The court has jurisdiction over the Electoral Commission and the subject matter of the present controversy for the purpose of determining the character, scope, and extent of the constitutional grant to the Electoral Commission as "the sole judge of all contests relating to the election, returns, and qualifications of the members of the National Assembly."
The Electoral Commission was created to transfer in its totality all the powers previously exercised by the legislature in matters pertaining to contested elections of its members, to an independent and impartial tribunal. The express lodging of that power in the Electoral Commission is an implied denial in the exercise of that power by the National Assembly. And thus, it is as effective a restriction upon the legislative power as an express prohibition in the Constitution.

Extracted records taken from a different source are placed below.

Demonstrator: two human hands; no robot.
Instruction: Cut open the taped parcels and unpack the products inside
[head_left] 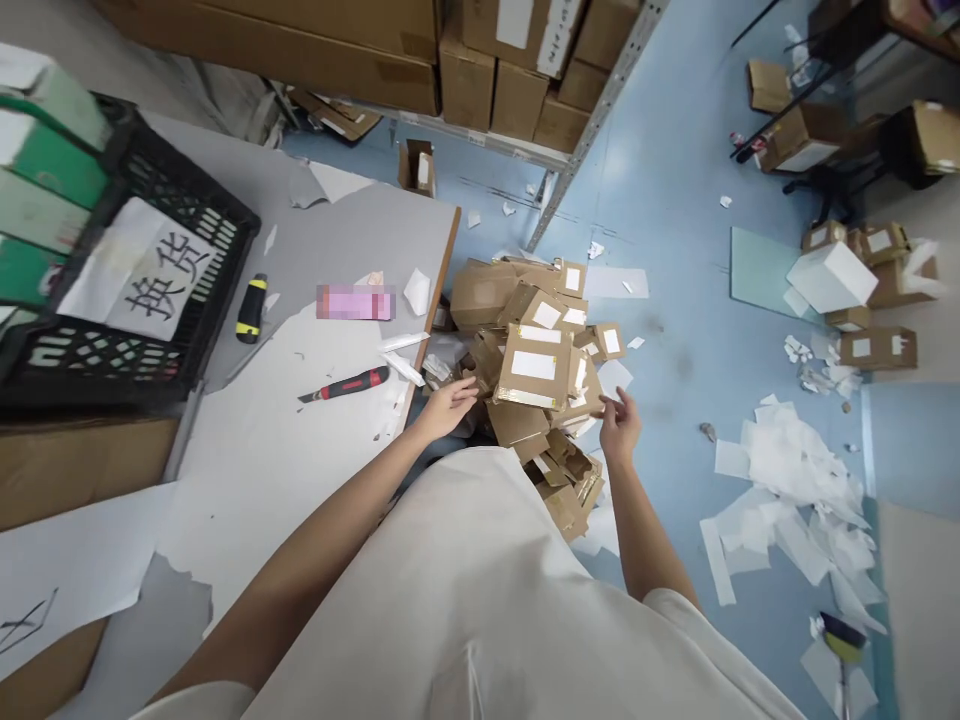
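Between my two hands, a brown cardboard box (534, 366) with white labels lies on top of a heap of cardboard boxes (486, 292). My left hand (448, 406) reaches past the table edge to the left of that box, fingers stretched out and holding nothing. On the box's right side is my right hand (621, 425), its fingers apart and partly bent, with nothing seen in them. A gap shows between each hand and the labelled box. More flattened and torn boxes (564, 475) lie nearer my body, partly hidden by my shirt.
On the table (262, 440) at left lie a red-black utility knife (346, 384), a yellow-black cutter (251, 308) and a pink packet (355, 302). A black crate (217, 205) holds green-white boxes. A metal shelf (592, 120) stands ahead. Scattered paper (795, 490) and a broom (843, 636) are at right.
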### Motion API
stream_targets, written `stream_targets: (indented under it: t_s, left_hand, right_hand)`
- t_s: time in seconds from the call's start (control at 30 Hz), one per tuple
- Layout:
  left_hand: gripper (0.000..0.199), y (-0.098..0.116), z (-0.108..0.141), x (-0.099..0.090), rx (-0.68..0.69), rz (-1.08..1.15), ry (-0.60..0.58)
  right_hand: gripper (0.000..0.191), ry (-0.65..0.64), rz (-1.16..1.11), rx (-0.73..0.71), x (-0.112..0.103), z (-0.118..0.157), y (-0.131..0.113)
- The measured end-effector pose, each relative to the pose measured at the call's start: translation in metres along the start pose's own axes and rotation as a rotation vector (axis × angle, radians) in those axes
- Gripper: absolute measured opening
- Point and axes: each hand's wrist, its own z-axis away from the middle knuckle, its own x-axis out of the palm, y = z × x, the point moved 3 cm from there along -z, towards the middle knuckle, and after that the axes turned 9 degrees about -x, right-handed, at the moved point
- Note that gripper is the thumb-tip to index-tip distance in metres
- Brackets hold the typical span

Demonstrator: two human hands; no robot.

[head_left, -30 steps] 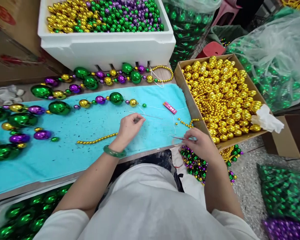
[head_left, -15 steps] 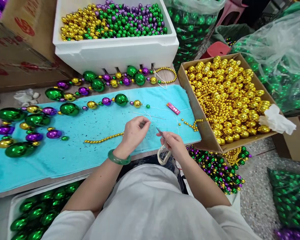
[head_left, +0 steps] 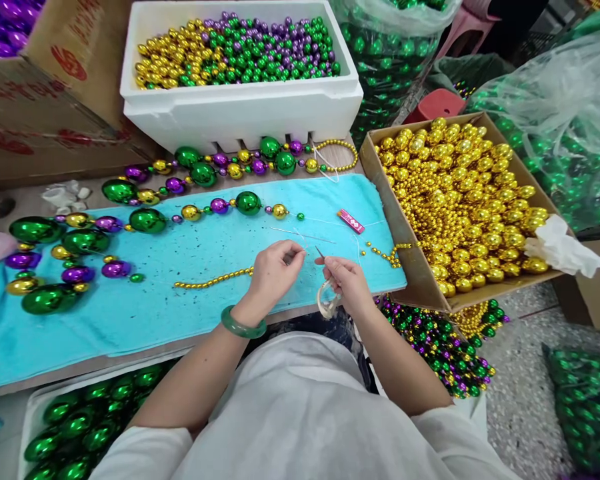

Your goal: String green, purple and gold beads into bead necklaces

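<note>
My left hand (head_left: 276,270) is closed in a pinch above the turquoise towel (head_left: 220,250); what its fingertips hold is too small to make out. A string of small gold beads (head_left: 213,277) runs in behind this hand. Close on the right, my right hand (head_left: 347,281) is wrapped round scissors with pale wrapped handles (head_left: 325,308), their tips pointing towards my left fingertips. Just beyond the hands lie a long thin needle (head_left: 285,231) and white thread. A string of large green, purple and gold beads (head_left: 147,220) curves across the towel's left part.
A finished-looking bead strand (head_left: 203,173) lies along a white foam box (head_left: 240,110) of small beads. On the right, a cardboard box (head_left: 405,233) holds gold beads. A small pink packet (head_left: 351,221) and loose gold beads (head_left: 380,252) lie on the towel.
The whole view has shifted slightly right and down. Both hands keep nearly the same pose, the scissors still beside my left fingertips.
</note>
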Motion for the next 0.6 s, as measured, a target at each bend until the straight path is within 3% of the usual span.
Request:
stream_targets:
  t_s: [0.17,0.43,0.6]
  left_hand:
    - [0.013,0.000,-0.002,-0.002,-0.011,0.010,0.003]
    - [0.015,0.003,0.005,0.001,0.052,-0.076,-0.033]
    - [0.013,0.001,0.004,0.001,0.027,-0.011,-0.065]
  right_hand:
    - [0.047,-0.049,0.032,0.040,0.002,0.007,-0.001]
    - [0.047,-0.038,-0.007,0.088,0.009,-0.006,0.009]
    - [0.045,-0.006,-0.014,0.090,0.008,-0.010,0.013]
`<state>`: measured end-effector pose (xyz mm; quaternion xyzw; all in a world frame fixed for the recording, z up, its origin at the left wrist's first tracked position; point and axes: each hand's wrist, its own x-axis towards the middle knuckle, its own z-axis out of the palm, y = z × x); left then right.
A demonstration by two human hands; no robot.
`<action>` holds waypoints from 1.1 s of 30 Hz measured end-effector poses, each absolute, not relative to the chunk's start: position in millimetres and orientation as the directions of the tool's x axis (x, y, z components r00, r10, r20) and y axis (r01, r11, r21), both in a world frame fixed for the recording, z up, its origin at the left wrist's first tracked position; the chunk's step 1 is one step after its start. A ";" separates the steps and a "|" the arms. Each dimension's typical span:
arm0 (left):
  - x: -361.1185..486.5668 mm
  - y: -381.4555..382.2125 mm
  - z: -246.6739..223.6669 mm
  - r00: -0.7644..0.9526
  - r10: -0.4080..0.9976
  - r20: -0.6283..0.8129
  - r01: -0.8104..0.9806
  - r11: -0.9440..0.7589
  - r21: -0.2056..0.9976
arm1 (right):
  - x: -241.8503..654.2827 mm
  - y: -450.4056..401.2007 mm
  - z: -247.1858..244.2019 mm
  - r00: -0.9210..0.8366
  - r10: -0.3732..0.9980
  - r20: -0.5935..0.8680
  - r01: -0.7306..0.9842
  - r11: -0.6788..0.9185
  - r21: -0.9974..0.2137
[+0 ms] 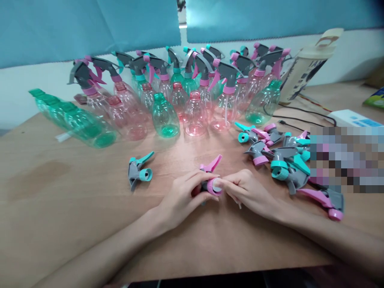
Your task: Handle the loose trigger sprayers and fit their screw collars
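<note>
Near the front middle of the table, my left hand (189, 192) is closed round a pink-and-grey spray head (211, 160), whose pink collar faces right. My right hand (244, 190) pinches a small white disc (217, 184) between thumb and finger at the collar's opening. A teal-and-grey spray head (140, 173) lies to the left of my hands. On the right lies a pile of pink and teal spray heads (285, 154), with one pink-and-grey head (325, 200) at its front.
Behind my hands stand several clear pink bottles (195, 116) and green bottles (165, 120), many with spray heads on. Green bottles (78, 120) lean at the left. A tall cream bottle (306, 72), black cables (312, 113) and a white box (354, 119) are at the right.
</note>
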<state>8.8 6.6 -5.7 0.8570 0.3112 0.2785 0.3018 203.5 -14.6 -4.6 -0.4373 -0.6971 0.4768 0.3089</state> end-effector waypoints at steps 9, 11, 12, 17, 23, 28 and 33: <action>8.6 6.6 0.2 0.618 0.754 0.222 0.345 -0.514 0.785 | 216.9 -9.4 -4.6 -0.256 0.940 0.225 0.397 0.315 -0.862; 8.3 7.0 0.0 0.616 0.755 0.224 0.346 -0.515 0.785 | 219.6 -8.0 2.5 -0.286 0.891 0.353 0.411 0.447 -0.795; 8.0 7.2 -0.4 0.615 0.753 0.233 0.344 -0.522 0.781 | 220.3 -7.9 5.8 -0.319 0.854 0.410 0.416 0.515 -0.749; 6.4 7.9 -2.7 0.619 0.739 0.266 0.336 -0.556 0.760 | 219.3 -10.5 11.4 -0.497 0.701 0.511 0.430 0.711 -0.556; 6.8 8.4 -2.4 0.621 0.722 0.306 0.336 -0.598 0.728 | 218.0 -11.3 6.2 -0.489 0.701 0.519 0.443 0.712 -0.544; 6.7 7.8 -2.9 0.630 0.710 0.315 0.341 -0.617 0.709 | 217.4 -12.1 6.7 -0.484 0.721 0.496 0.449 0.691 -0.567; 6.8 7.5 -3.3 0.636 0.708 0.308 0.338 -0.614 0.714 | 216.9 -11.4 6.3 -0.474 0.716 0.512 0.457 0.697 -0.552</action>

Therefore, the incidental power to promulgate such rules necessary for the proper exercise of its exclusive power to judge all contests relating to the election, returns, and qualifications of members of the National Assembly, must be deemed by necessary implication to have been lodged also in the Electoral Commission.
It appears that on Dec. 9, 1935, the Electoral Commission met for the first time and approved a resolution fixing said date as the last day for the filing of election protests. When, therefore, the National Assembly passed its resolution of Dec. 3, 1935, confirming the election of the petitioner to the National Assembly, the Electoral Commission had not yet met; neither does it appear that said body had actually been organized.
While there might have been good reason for the legislative practice of confirmation of the election of members of the legislature at the time the power to decide election contests was still lodged in the legislature, confirmation alone by the legislature cannot be construed as depriving the Electoral Commission of the authority incidental to its constitutional power to be "the sole judge of all contests...", to fix the time for the filing of said election protests.
The Electoral Commission was acting within the legitimate exercise of its constitutional prerogative in assuming to take cognizance of the protest filed by the respondent, Pedro Ynsua against the election of the herein petitioner, Jose A. Angara, and that the resolution of the National Assembly on Dec. 3, 1935, cannot in any manner toll the time for filing protest against the election, returns, and qualifications of the members of the National Assembly, nor prevent the filing of protests within such time as the rules of the Electoral Commission might prescribe.
The petition for a writ of prohibition against the electoral commission is hereby denied, with cost against the petitioner.